They reverence as gods their kings, who generally stay shut up at home. Their greatest royal seat is Meroe, a city bearing the same name as the island. The island is said to be like an oblong shield in shape. Its size has perhaps been exaggerated: about three thousand stadium-lengths in length and one thousand in breadth. The island has both numerous mountains and large thickets. It is inhabited partly by nomads, partly by hunters, and partly by farmers, and it has mines of copper, iron, gold, and different kinds of precious stones. On the Libyan [west] side it is bounded by large sand-dunes, and on the Arabian [east] side by continuous precipices, and above; on the south side, it is bounded by the confluence of the three rivers, namely the Astaboras, the Astapos, and the Astasobas; and, on the north it is bounded by the next course of the Nile, which extends to Egypt along the previously mentioned windings of the river.

[Dwelling places]

In the cities the dwellings are made of split pieces of palm-wood woven together, or of brick. And they have quarried salt, as do the Arabians. Among the plants, the palm, the persea, the ebony, and the ceratia are found in abundance. And they have, not only elephants to hunt, but also lions and leopards. They also have serpents, the elephant-fighters, as well as many other wild animals. The animals flee for refuge from the hotter and more arid regions to those that are watery and marshy.

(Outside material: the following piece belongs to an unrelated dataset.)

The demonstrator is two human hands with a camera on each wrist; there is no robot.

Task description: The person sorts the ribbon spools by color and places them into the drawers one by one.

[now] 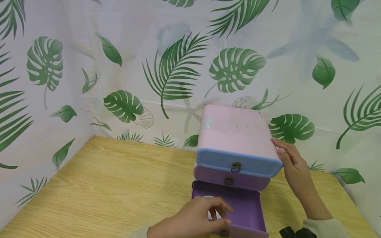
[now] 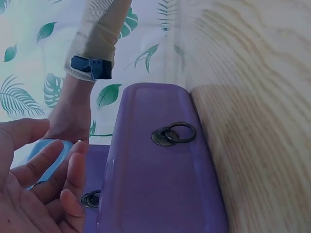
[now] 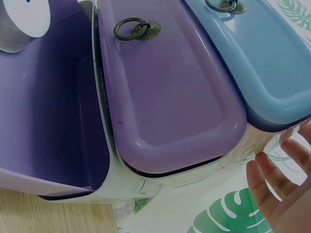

(17.2.3) Above Meroe lies Psebo, a large lake containing an island that is rather well settled. And since the Libyans hold the land on the western side of the Nile and the Ethiopians that on the opposite side, it comes to pass that they take turns in dominating the islands and the river-land, one of the two being driven out and yielding place to those who have proved stronger.

[Military equipment and clothing]

The Ethiopians also use bows, which are four cubits long, are made of wood, and are hardened by fire. They also arm the women, most of whom have a copper ring through the lip. They wear sheep-skins, since they have no wool, their sheep having hair like that of goats. Some go naked, or wear round their loins small sheep-skins or girdles of well-woven hair.

[Customs concerning the gods]

They regard as god the immortal being, whom they consider the cause of all things, and also the mortal being, who is without name and not to be identified. But in general they regard their benefactors and royal personages as gods: of these the kings as the common saviours and guardians of all, and special individuals as in a special sense gods to those who have received benefactions from them.

Among those who live near the torrid zone, some are considered atheists, since it is said that they hate even the sun, and revile it when they behold it rising, on the ground that it burns them and carries on war with them, and flee for refuge from it into the marshes. The inhabitants of Meroe worship Herakles, Pan, and Isis, in addition to some other barbaric god.

[Funerary customs]

As for the dead, some cast them into the river, others enclose them in glass and keep them at home. But some bury them around the temples in coffins made of clay. They exact fulfilment of oaths sworn over the dead, and consider them the most sacred of all things.

[Social structures and leadership]

They appoint as kings those who excel in beauty, or in superiority in cattle-breeding, or in courage, or in wealth. In Meroe the highest rank was in ancient times held by the priests, who would actually give orders even to the king, sometimes ordering him through a messenger to die, and would appoint another in his stead. But later one of the kings ended this custom by marching with armed men against the temple where the golden shrine is and slaughtering all the priests. The following is also an Ethiopian custom: whenever any one of the kings is maimed in any part of his body in any way whatever, his closest associates suffer the same thing, and they even die with him. So these men guard the king most carefully. This will suffice on the subject of the Ethiopians.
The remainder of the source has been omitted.